#### TASK DIRECTIONS
Your task is to transcribe the data in full.

#### STORED DATA
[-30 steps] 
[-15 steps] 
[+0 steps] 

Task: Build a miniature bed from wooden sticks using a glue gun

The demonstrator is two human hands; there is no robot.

#### RESPONSE
[-30 steps] 
[-15 steps] 
[+0 steps] 

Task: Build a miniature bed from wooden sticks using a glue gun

The demonstrator is two human hands; there is no robot.

No further output is required.